Data Flow Should Follow Execution Flow

Let us start with an analogy...

Imagine you are on a police surveillance team, watching suspicious comings-and-goings on Functional Street. You walk past Larry's Barber Shop, and see that it is empty except for Larry himself. A little while later, from a distant observation point, you observe three shady individuals leave Bada Bing club and enter Larry's Barber shop. A police sniper contacts you by radio, and asks how many people are in Larry's. You answer "Four".

Now, on a similar assignment, you are conducting surveillance on Object-Oriented Avenue. After chatting to Mr Sharp who is alone in his shop, you retire across the street to discreetly observe. You see three dodgy characters leave The Red Lion pub and enter Sharp's Bait and Tackle. Anticipating the question, you think about how many people are in Sharp's. What is the correct answer? Four? Nope. There are seven. What? People came in the BACK DOOR. Five minutes later, your radio crackles to life with the question "How many people are in Sharp's?" How many indeed? The correct answer is: zero. What? They all left through the back door.

This story is analogous to reading code where the data flow does not follow the control flow. The control flow (or execution flow) is what you are reading, line-by-line, as you try to understand what it does. Data flow describes the movement of data between different components. Suppose you are reading the code, and see that function_A() is executed, followed by function_B(). Further suppose that just by reading the code in front of you, you see that data generated by function_A() is passed as input into function_B(). Then we can say that Data Flow is following Control Flow.

Interestingly, Data flow is something you don't think about unless it deviates from the execution flow. How might it do that? By the use of evil global variables.

Evil Global Variables

Most CPUs work by executing machine code instructions and storing values in registers, which are later read by other instructions. When the first higher-level languages were developed, they tended to follow this model of doing some operation, storing the output value, then having subsequent operations read the value from its memory store. It was some time before experience with larger-scale software programs showed the dangers of this approach.
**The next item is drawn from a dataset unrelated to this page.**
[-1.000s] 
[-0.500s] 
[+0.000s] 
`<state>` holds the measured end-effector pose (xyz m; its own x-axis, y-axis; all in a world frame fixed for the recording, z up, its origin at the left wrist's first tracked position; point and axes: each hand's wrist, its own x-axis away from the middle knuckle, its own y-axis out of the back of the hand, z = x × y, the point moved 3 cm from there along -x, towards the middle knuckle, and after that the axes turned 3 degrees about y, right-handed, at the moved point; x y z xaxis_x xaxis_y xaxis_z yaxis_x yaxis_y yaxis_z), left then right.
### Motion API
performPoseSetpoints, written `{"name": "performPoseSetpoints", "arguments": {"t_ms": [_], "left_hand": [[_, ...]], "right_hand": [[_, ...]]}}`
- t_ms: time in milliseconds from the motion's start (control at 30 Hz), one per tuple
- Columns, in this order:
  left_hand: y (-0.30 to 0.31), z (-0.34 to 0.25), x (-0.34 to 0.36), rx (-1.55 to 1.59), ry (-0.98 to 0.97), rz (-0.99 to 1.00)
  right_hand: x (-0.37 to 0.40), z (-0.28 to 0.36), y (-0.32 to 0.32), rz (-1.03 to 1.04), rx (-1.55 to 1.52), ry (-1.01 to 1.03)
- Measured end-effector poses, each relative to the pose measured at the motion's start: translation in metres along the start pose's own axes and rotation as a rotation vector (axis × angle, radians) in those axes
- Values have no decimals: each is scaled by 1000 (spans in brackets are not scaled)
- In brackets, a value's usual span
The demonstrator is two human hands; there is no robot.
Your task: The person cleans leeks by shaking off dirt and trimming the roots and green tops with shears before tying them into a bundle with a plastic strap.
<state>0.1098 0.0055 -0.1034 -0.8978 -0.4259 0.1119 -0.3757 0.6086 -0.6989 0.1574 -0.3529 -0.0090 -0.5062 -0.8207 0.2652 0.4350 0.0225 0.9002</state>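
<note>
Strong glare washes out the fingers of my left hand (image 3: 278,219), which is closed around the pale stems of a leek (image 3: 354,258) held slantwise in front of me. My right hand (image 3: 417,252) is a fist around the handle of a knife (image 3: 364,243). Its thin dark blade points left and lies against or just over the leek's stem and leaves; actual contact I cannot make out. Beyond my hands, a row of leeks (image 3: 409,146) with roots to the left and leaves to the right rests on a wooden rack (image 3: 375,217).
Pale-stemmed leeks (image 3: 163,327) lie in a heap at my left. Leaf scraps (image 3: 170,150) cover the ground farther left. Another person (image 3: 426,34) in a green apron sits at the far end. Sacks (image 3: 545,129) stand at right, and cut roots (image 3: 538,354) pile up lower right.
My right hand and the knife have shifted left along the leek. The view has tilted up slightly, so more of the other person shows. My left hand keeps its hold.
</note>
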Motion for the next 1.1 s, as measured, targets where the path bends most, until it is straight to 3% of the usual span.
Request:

A concrete example of the use of global variables in Python:

evil_global_variable = 0

def main():
    operation_1()

    if evil_global_variable == 1:
        operation_2()
    else:
        operation_3()


def operation_1():
    ...
    evil_global_variable = peculiar_computation()
    ...


def operation_2():
    ...
    # Lots of computation that does not use evil_global_variable.
    ...


def operation_3():
    ...
    result = 3.1415927 * r^2 * evil_global_variable
    ...

The opacity and obfuscation are obvious in the example above. Simply by reading the code in main(), one cannot know that operation_1() sets evil_global_variable, while operation_2() does not use evil_global_variable at all, and operation_3() depends on evil_global_variable.

Thus, global variables force the reader to make much more mental effort to understand the code: You have to read every single damn line to see where global variables are being set, and remember that fact as you read on. Then much later, when you encounter code that reads that variable, you have to remember the state of that variable. So you have to keep a parallel thread in your mind. You are reading code - that is one mental thread - but now you need another mental thread to track the flow of data between functions.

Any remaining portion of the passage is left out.